◆ **WORK ITEM**
Reproduce verbatim the lines of the material below, starting at the line with "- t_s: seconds" and ending at the line with "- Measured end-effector", both inclusive; skip the rest.
━━━━━ DATASET EXTRACT ━━━━━
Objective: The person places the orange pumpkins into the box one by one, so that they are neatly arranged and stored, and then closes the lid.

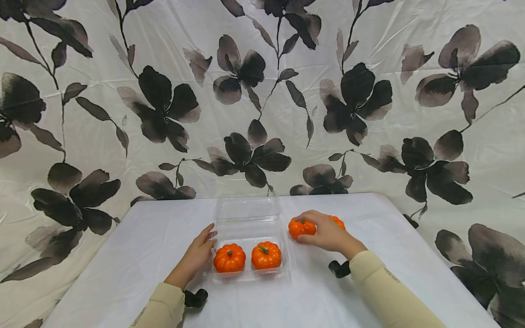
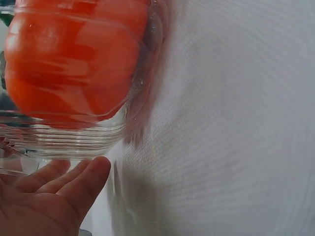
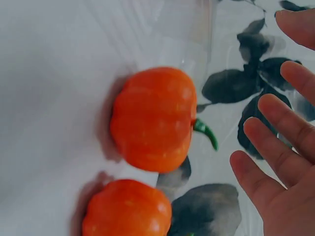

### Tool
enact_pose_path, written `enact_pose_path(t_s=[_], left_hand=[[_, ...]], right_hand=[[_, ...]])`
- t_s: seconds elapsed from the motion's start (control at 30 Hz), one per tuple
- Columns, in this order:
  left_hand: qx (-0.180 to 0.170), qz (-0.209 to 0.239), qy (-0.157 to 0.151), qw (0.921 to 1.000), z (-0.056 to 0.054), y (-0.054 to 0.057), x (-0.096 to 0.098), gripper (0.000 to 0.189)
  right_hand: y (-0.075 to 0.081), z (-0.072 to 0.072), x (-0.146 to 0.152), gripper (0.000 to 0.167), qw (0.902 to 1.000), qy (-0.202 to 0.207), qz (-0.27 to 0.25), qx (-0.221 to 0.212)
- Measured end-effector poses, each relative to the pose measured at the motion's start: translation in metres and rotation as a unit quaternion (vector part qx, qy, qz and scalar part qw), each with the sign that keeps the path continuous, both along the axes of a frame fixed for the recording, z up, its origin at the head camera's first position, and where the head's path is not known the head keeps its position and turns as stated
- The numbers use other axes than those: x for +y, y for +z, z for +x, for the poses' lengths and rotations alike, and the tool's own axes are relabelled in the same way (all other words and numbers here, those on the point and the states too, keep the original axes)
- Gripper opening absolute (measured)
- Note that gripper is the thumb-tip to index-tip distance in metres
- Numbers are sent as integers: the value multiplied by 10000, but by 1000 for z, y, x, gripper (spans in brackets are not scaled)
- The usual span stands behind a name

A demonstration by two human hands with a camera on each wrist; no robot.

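Note:
A clear plastic clamshell box (image 1: 248,240) sits on the table with its lid (image 1: 246,210) folded back. Inside, side by side, are a left orange mini pumpkin (image 1: 229,258) and a right one (image 1: 266,255), both with green stems. My left hand (image 1: 196,254) rests its straight fingertips (image 2: 101,166) against the box's left wall. Over two more mini pumpkins right of the box hovers my right hand (image 1: 326,233), fingers spread in the right wrist view. The nearer-to-box pumpkin (image 3: 155,120) lies below its fingers; the other pumpkin (image 3: 127,209) is partly hidden by the hand in the head view.
A white cloth covers the table (image 1: 320,291). Behind it hangs a pale curtain (image 1: 262,105) with dark flowers. Each wrist carries a small black camera, one beside the left sleeve (image 1: 164,300) and one beside the right sleeve (image 1: 381,278).

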State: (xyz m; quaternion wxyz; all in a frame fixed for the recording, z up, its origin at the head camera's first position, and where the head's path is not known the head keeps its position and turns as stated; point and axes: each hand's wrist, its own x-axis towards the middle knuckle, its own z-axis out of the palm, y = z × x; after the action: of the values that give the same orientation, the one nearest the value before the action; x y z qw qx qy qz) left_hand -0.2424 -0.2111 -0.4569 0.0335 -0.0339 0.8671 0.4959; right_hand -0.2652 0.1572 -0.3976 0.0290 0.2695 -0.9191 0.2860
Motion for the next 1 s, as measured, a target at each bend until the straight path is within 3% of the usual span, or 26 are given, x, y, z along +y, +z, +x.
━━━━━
◆ **WRITTEN RESPONSE**
- t_s: seconds elapsed from the motion's start (control at 30 Hz), one per tuple
- Columns, in this order:
  left_hand: qx (-0.180 to 0.170), qz (-0.209 to 0.239), qy (-0.157 to 0.151), qw (0.921 to 1.000), z (-0.056 to 0.054), y (-0.054 to 0.057), x (-0.096 to 0.098), gripper (0.000 to 0.189)
  right_hand: y (-0.075 to 0.081), z (-0.072 to 0.072), x (-0.146 to 0.152), gripper (0.000 to 0.167), qw (0.902 to 1.000), qy (-0.202 to 0.207), qz (-0.27 to 0.25), qx (-0.221 to 0.212)
- Measured end-effector poses, each relative to the pose measured at the motion's start: translation in metres and rotation as a unit quaternion (vector part qx, qy, qz and scalar part qw), each with the sign that keeps the path continuous, both along the axes of a frame fixed for the recording, z up, its origin at the head camera's first position, and where the head's path is not known the head keeps its position and turns as stated

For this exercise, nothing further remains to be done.